The company wants to patent a system for “predicting user state using machine learning.” Uber’s tech monitors a user’s past and present behavior on rides to determine what normal versus “uncharacteristic” behavior may look like. 

Uber said in the filing that safety incidents or bad ride experiences may occur when a user or provider acts uncharacteristically. By understanding a bit more context on the user’s current state, whether it be physical or mental, this tech aims to help mitigate safety or experience issues. 
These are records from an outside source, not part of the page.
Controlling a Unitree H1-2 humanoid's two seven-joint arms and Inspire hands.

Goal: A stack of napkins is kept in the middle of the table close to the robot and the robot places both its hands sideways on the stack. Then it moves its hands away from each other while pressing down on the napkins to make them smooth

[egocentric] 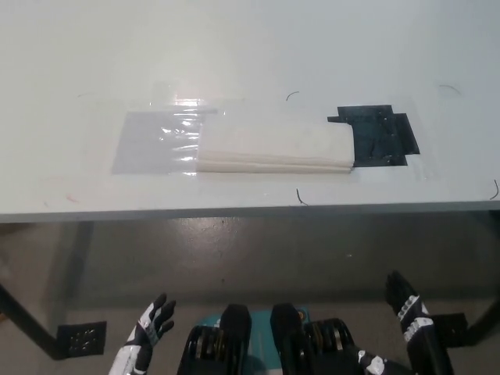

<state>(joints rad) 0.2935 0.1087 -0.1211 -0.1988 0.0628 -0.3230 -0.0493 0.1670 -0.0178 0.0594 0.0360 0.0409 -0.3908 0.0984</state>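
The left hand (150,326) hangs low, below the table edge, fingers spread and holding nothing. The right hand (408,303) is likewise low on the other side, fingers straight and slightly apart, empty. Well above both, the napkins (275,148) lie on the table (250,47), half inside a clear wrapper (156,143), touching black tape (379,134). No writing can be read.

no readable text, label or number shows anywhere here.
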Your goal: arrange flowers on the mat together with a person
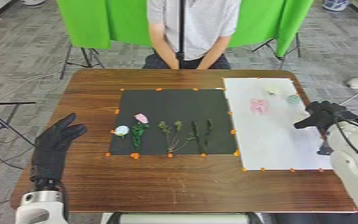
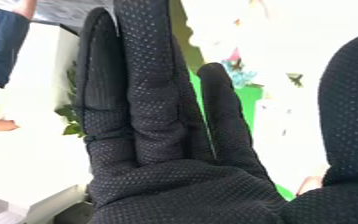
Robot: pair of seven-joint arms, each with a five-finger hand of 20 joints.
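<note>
On the table (image 1: 162, 185), a white mat (image 1: 278, 140) and a black mat (image 1: 189, 100) are laid side by side. At the white mat's outer edge the right hand (image 1: 316, 116) is held, its straight fingers well parted from the thumb, with nothing seen gripped. The left hand (image 1: 53, 150) is kept beside the black mat, opened and empty. The arranging seems partly done: sprigs (image 1: 172, 135) and pink rose (image 1: 141, 118) are left on black, pink flower (image 1: 260, 106) on white.
</note>
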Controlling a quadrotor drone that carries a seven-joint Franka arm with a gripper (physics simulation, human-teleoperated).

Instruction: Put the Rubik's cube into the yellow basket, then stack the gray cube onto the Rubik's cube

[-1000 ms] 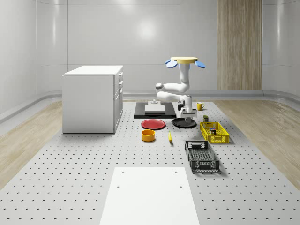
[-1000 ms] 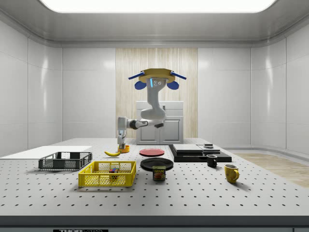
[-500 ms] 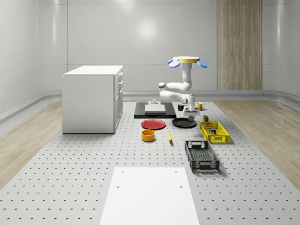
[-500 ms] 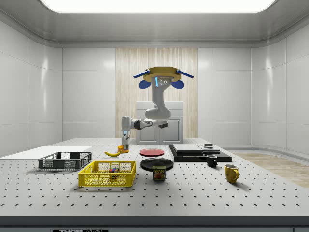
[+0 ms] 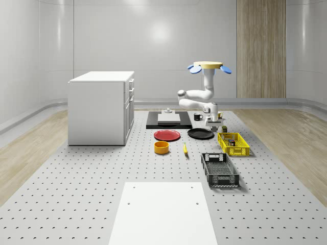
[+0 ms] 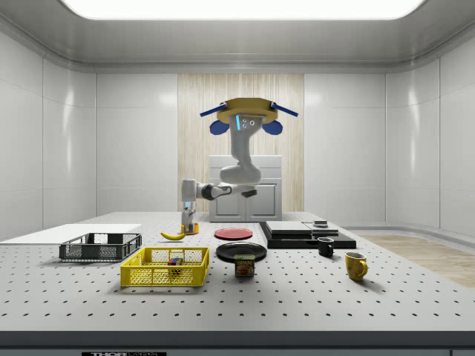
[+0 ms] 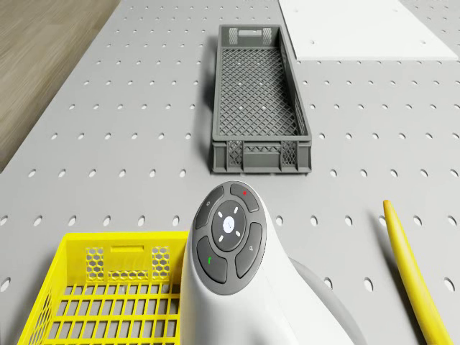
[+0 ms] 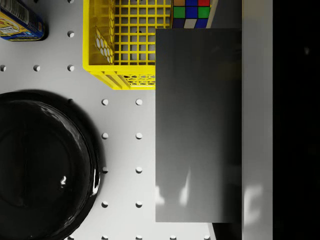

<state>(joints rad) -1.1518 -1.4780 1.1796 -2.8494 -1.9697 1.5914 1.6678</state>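
Observation:
The drone (image 5: 209,65) hovers above the far part of the table, and its white arm reaches down toward the near side. My gripper (image 5: 214,121) hangs just beyond the far end of the yellow basket (image 5: 238,152), above the table, between the basket and the black plate. It is shut on the gray cube (image 8: 197,125), whose flat gray face covers much of the wrist view. The Rubik's cube (image 8: 191,11) lies inside the yellow basket (image 8: 125,75), beyond the gray cube's edge. From the side, the Rubik's cube (image 6: 175,260) sits low in the basket (image 6: 165,276), with my gripper (image 6: 188,220) above and behind it.
A black plate (image 8: 40,165) lies next to the basket's end, and a can (image 8: 20,22) stands beside it. A gray crate (image 7: 257,100) lies past the basket, a banana (image 7: 413,273) to one side. A red plate (image 5: 167,135), an orange bowl (image 5: 161,147) and a white cabinet (image 5: 102,107) stand further left.
The drone and arm have shifted toward the whole-scene view's right. My gripper, with the gray cube, has gone from over the black plate to the far end of the yellow basket.

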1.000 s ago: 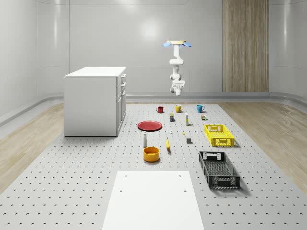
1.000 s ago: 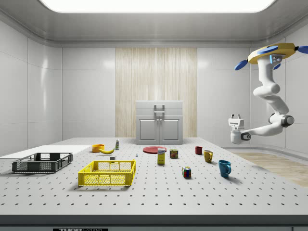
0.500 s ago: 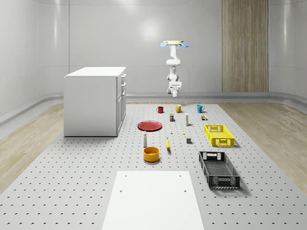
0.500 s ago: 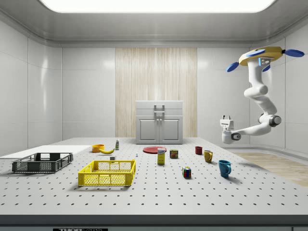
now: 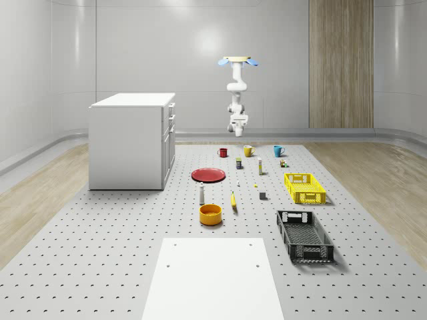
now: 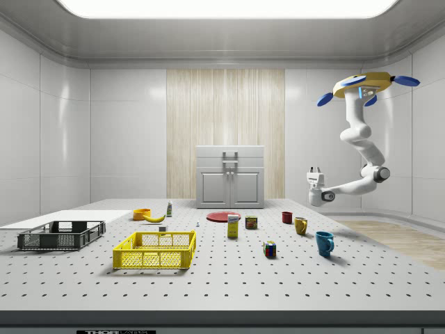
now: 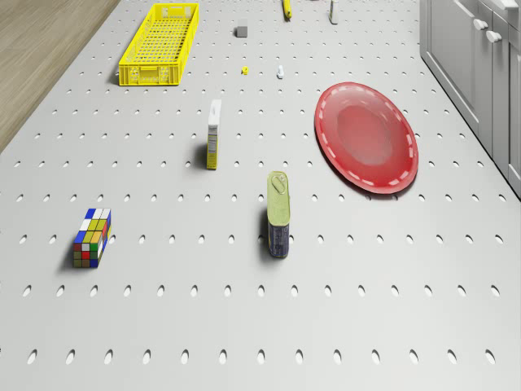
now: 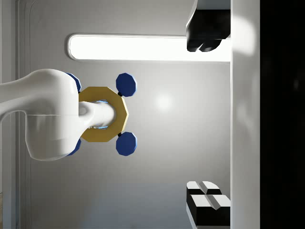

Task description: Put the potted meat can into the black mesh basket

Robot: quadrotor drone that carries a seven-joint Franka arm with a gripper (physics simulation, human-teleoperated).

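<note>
Potted meat can [image 7: 278, 213] upright on perforated table [image 7: 407, 285]

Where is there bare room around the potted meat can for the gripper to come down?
Open board lies between the potted meat can and the Rubik's cube. It is tighter toward the red plate and the small box.

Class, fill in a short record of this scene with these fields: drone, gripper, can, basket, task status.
drone: hovers high above the table's far end
gripper: in the air, pointing up, fingers open, holding nothing
can: upright on the table beside the red plate, untouched
basket: on the table's near part, at the whole-scene view's right, beyond the yellow crate from the can
task status: can not yet picked up
</note>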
Uber’s tech uses a machine learning model to identify patterns in the user’s past trip data to detect if a ride being called is indicative of an unusual state. This data can include trips that were monitored as they occurred, user ratings, or feedback from drivers or riders about trips. It can also include more in-depth data like texts sent to drivers, movement of user devices, time and destination of the trip, and even the speed at which a user interacts with the Uber app. 
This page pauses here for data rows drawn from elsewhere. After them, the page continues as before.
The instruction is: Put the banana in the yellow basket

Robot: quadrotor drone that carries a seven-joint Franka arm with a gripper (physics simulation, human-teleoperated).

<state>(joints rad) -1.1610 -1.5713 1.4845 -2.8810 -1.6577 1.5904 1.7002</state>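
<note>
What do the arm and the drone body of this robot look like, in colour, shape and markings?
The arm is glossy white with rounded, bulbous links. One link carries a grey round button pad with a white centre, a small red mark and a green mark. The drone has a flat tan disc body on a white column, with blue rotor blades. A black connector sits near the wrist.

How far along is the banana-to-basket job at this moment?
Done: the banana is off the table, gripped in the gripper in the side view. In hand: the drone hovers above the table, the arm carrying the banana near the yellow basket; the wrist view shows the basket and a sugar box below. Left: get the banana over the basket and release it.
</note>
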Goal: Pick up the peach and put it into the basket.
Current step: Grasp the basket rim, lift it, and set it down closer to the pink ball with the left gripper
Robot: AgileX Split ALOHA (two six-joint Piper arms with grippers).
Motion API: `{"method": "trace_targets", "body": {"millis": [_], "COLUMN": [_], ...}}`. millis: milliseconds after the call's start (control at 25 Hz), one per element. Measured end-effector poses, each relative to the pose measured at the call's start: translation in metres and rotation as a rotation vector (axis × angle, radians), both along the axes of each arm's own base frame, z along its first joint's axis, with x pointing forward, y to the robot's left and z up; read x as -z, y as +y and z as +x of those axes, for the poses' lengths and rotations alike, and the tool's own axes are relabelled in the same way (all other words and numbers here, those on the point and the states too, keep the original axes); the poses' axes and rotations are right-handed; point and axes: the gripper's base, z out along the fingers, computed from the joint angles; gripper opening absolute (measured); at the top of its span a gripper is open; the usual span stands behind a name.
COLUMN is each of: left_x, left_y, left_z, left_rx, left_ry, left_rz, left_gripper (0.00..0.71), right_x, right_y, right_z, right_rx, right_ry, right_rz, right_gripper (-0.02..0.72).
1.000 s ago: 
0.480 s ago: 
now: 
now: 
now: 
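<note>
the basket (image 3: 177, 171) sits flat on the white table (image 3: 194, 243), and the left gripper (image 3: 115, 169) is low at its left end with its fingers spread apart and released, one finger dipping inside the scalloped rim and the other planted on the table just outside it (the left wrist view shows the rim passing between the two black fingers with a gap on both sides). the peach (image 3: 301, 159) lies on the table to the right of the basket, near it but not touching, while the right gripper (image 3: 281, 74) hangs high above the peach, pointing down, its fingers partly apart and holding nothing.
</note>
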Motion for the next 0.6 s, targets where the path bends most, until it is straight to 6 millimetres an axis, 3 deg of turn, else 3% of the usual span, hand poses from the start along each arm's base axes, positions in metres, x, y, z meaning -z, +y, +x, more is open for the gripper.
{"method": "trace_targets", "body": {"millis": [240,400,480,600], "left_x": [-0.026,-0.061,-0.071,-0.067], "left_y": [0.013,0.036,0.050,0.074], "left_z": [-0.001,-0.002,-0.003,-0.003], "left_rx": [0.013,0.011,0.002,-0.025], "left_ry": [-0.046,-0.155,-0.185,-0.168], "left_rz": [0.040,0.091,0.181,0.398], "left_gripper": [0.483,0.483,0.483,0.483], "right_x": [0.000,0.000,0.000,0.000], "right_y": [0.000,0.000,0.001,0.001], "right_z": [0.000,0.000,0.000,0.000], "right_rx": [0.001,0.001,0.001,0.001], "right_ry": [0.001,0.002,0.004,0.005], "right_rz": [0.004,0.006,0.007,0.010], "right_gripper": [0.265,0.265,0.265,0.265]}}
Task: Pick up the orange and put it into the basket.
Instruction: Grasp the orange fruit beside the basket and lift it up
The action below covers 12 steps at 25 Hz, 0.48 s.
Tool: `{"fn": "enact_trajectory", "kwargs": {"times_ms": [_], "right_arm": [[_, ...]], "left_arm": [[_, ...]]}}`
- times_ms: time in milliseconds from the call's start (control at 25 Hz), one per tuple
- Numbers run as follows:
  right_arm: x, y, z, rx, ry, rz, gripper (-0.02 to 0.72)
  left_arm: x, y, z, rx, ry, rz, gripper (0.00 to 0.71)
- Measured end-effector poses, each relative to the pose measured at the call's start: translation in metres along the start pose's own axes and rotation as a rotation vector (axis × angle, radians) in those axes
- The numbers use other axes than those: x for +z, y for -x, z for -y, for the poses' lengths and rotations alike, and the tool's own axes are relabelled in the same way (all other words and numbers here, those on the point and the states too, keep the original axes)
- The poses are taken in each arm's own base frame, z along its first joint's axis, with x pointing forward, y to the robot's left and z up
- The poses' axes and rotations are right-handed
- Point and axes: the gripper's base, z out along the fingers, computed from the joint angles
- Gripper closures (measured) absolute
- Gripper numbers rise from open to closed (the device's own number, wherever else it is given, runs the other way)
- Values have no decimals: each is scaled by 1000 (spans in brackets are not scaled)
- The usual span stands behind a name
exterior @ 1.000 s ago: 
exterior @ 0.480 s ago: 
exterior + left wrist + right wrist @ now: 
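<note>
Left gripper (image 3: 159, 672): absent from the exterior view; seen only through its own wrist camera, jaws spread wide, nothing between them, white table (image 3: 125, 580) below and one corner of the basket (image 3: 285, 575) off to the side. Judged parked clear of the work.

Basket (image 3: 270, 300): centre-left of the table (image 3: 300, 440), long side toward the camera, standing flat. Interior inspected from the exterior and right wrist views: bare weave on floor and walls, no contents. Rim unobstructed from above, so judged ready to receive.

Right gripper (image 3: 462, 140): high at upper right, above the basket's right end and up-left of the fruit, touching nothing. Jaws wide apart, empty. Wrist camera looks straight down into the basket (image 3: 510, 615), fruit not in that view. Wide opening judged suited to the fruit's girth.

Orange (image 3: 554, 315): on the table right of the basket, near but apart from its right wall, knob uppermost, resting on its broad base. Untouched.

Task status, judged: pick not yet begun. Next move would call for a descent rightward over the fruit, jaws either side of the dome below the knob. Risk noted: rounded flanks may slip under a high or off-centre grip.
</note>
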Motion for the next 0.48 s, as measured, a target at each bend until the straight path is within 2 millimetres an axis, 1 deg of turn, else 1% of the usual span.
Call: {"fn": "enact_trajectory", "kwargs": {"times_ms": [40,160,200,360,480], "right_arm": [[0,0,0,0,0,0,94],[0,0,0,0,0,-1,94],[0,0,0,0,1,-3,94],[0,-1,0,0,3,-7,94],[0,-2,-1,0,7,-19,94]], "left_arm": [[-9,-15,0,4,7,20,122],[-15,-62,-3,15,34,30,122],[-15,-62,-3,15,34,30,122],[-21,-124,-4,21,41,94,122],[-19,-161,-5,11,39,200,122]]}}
With this hoard of data, the system can determine whether or not a user may act out of character before they even get into the vehicle. For example, if a user generally takes an Uber to and from work, but they happen to call a ride home from a bar at midnight on a Tuesday after a happy hour that went long, this system may deem that as out of the ordinary. 

The system can respond in a number of ways, including changing the time of pick-up, modifying pick-up or drop-off locations to ones that are “well lit and easy to access,” matching users with more experienced providers, or preventing users from getting into carpools. In some cases, the user may not be matched with a provider at all. 

Uber already offers different safety features, including speed limit alerts, real-time ID checks, and phone number anonymization. The company also previously sought to patent a system for detecting “location-spoofing” to keep track of a driver’s location. 

The tech in this patent could serve multiple purposes. For one, rides that are tailored to a user’s current state could open up the door to personalized services at a premium – something that may boost sales after the company’s earnings swerved back into unprofitability

Another likely use case is boosting safety for both drivers and riders. This kind of tech is in line with calls for increased in-car surveillance, such as requiring cameras, to ensure safety after hundreds of lawsuits against Uber claiming that the company hasn’t done enough to prevent assault. 

But building behavior profiles of users may come with some privacy concerns. This tech relies on tracking not just a user’s ride history and ratings, but up-close data like their typing speed, accuracy, and movements to determine whether or not you’re acting strangely. Given that AI isn’t the best at understanding human emotional or mental states, Uber’s tech may have difficulties gaining any insight from this kind of tracking.